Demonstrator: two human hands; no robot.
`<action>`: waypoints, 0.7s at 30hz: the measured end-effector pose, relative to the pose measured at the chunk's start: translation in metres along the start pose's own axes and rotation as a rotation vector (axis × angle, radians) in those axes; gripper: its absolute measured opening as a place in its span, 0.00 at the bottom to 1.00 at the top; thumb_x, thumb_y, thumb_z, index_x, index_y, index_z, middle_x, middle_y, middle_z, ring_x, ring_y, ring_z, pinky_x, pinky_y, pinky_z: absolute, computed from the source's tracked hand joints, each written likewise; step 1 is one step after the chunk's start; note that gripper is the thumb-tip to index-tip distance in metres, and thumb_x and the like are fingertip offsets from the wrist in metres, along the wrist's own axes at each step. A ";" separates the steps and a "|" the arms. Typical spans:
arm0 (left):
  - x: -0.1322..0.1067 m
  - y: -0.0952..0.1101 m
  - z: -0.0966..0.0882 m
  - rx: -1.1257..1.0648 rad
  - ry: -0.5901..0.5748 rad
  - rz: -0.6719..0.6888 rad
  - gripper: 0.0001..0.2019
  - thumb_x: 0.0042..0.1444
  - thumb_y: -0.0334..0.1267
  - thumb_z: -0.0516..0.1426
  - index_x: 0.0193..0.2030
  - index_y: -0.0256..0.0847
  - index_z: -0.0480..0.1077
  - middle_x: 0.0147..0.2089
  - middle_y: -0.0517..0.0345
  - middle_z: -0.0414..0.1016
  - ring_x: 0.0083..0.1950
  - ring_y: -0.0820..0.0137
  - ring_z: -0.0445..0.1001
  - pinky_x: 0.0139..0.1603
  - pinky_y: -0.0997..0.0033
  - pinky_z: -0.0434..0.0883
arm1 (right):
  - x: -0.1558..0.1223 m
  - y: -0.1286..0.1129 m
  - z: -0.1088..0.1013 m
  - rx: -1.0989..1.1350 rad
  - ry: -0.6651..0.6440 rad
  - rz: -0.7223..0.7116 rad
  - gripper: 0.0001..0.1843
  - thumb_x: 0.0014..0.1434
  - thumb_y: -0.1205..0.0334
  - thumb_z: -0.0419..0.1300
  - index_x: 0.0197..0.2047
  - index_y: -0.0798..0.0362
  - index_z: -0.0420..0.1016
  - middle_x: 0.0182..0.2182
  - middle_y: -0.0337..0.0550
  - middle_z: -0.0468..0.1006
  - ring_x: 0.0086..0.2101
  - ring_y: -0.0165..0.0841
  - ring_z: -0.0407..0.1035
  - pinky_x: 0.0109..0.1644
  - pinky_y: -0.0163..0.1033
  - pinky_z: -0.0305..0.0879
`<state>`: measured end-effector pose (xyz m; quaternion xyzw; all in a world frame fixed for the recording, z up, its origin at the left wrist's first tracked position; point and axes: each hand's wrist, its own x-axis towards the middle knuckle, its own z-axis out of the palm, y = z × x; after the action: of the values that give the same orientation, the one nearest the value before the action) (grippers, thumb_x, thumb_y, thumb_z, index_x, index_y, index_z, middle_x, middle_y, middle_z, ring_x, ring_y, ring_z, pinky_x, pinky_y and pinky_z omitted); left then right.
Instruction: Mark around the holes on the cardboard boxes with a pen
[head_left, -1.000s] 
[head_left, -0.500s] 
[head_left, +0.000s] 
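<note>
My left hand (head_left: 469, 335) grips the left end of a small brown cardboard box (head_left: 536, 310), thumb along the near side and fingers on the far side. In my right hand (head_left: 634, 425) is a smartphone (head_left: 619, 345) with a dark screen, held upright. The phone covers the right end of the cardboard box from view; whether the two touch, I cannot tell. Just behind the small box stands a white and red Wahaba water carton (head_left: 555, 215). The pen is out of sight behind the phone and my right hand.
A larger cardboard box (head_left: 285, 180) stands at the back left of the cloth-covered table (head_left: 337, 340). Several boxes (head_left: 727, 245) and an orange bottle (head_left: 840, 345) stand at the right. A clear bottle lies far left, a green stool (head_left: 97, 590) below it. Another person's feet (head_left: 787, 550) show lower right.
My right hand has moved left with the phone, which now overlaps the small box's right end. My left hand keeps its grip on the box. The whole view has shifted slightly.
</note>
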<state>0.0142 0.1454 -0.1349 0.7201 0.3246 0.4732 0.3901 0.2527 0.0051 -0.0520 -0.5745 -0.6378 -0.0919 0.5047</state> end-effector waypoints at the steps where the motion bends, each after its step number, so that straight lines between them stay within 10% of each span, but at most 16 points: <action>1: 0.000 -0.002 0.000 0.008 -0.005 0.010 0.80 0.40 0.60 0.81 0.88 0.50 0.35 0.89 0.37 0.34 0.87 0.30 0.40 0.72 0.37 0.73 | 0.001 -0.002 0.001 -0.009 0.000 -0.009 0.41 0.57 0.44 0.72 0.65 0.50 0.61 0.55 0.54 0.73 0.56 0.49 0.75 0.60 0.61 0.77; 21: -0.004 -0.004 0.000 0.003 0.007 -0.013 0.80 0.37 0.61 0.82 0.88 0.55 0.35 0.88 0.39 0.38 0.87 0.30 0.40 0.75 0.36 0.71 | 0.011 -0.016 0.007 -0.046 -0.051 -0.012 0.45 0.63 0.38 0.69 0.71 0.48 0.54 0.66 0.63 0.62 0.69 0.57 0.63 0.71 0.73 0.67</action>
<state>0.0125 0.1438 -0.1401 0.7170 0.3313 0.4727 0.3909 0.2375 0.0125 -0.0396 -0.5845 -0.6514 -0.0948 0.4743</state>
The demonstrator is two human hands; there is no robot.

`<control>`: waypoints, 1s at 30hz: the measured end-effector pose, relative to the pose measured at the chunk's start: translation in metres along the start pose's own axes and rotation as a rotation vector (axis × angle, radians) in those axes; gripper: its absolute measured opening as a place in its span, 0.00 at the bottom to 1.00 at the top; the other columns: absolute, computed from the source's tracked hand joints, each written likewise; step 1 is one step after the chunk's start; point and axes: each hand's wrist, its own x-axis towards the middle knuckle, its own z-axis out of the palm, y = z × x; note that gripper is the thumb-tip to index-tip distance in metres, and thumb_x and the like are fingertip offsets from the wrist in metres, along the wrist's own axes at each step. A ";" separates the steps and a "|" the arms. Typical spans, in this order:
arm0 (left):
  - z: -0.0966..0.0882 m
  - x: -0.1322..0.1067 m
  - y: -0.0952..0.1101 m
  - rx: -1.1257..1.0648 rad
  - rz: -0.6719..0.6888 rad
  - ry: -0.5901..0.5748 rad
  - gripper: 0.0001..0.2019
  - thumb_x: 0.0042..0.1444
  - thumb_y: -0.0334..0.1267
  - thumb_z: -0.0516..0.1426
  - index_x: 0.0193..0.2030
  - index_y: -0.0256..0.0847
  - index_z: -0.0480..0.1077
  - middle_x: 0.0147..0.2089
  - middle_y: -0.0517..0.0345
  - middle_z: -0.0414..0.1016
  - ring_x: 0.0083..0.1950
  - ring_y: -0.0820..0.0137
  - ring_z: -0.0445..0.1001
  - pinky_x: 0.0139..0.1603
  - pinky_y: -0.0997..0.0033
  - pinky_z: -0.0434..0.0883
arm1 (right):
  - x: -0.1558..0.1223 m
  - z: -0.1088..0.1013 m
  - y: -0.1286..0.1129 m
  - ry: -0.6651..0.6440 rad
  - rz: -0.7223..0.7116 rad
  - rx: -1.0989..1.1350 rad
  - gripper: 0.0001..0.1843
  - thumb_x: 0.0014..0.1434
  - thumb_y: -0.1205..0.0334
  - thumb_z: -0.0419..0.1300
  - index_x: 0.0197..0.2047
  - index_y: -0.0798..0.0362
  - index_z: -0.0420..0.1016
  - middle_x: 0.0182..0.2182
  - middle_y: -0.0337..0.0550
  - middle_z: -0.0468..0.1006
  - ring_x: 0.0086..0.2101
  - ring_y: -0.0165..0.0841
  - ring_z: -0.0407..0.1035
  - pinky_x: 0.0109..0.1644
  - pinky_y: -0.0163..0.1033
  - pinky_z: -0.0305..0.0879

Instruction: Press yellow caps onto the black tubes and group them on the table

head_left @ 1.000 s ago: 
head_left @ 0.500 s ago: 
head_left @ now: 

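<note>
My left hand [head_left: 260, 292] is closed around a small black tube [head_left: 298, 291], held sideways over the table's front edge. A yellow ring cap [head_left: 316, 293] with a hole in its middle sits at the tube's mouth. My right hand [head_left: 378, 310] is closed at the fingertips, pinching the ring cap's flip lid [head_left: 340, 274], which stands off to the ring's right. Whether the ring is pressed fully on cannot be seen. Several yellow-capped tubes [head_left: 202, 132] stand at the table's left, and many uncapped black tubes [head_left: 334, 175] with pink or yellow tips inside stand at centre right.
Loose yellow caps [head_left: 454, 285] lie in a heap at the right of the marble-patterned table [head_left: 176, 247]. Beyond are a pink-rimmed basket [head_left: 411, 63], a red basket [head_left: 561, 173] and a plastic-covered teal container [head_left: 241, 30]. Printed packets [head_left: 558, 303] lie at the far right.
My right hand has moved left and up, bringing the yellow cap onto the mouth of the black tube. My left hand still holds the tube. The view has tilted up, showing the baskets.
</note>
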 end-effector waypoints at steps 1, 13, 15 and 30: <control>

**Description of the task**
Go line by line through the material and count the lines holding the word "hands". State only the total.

**Task output**
2